## TRY IT:
Restate, word for word, every line of the data.

## SUPPLIED INFORMATION:
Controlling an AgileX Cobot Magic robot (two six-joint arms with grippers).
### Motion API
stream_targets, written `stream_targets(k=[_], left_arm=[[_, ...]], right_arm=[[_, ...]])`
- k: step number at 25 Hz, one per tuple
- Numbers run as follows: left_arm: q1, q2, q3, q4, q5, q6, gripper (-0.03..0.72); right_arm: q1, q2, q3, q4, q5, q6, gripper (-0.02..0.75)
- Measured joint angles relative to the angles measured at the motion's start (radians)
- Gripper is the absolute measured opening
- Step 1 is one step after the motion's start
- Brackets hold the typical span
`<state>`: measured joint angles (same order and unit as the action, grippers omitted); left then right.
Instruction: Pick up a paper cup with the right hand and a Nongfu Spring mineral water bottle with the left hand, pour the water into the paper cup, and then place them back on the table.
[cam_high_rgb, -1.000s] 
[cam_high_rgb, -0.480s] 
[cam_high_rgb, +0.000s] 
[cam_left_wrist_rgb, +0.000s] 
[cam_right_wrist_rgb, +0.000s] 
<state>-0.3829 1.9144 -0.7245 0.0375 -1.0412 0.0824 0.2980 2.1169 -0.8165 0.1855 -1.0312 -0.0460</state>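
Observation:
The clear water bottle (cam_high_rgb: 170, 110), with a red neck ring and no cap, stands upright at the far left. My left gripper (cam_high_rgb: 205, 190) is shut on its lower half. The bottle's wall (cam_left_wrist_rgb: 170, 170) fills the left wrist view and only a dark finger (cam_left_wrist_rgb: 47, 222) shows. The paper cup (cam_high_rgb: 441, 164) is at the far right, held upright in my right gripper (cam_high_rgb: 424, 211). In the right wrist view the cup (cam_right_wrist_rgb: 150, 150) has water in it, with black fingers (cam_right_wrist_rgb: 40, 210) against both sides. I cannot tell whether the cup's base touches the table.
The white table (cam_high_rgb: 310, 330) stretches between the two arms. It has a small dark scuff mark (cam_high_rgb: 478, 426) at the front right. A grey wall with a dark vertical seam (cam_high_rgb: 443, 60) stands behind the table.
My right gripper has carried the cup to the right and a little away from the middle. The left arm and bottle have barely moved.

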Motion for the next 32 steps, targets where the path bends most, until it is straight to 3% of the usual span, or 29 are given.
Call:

## SOLUTION:
Controlling an AgileX Cobot Magic robot (two six-joint arms with grippers).
### Motion API
stream_targets, written `stream_targets(k=[_], left_arm=[[_, ...]], right_arm=[[_, ...]])`
- k: step number at 25 Hz, one per tuple
- Numbers run as follows: left_arm: q1, q2, q3, q4, q5, q6, gripper (-0.03..0.72); right_arm: q1, q2, q3, q4, q5, q6, gripper (-0.02..0.75)
- Measured joint angles relative to the angles measured at the motion's start (radians)
- Gripper is the absolute measured opening
- Step 1 is one step after the motion's start
- Brackets hold the typical span
`<state>`: measured joint angles (same order and unit as the action, grippers omitted); left then right.
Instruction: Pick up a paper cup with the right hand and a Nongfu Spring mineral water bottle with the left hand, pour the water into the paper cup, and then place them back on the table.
[cam_high_rgb, -1.000s] 
[cam_high_rgb, -0.480s] 
[cam_high_rgb, +0.000s] 
[cam_left_wrist_rgb, +0.000s] 
[cam_right_wrist_rgb, +0.000s] 
<state>-0.3829 1.9144 -0.7245 0.0375 -1.0412 0.0824 0.2980 2.1169 -0.8165 0.1855 -1.0312 -0.0460</state>
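Observation:
The clear water bottle (cam_high_rgb: 170, 110), with a red neck ring and no cap, stands upright at the far left. My left gripper (cam_high_rgb: 205, 190) is shut on its lower half. The bottle's wall (cam_left_wrist_rgb: 170, 170) fills the left wrist view and only a dark finger (cam_left_wrist_rgb: 47, 222) shows. The paper cup (cam_high_rgb: 441, 164) is at the far right, held upright in my right gripper (cam_high_rgb: 424, 211). In the right wrist view the cup (cam_right_wrist_rgb: 150, 150) has water in it, with black fingers (cam_right_wrist_rgb: 40, 210) against both sides. I cannot tell whether the cup's base touches the table.
The white table (cam_high_rgb: 310, 330) stretches between the two arms. It has a small dark scuff mark (cam_high_rgb: 478, 426) at the front right. A grey wall with a dark vertical seam (cam_high_rgb: 443, 60) stands behind the table.
My right gripper has carried the cup to the right and a little away from the middle. The left arm and bottle have barely moved.
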
Motion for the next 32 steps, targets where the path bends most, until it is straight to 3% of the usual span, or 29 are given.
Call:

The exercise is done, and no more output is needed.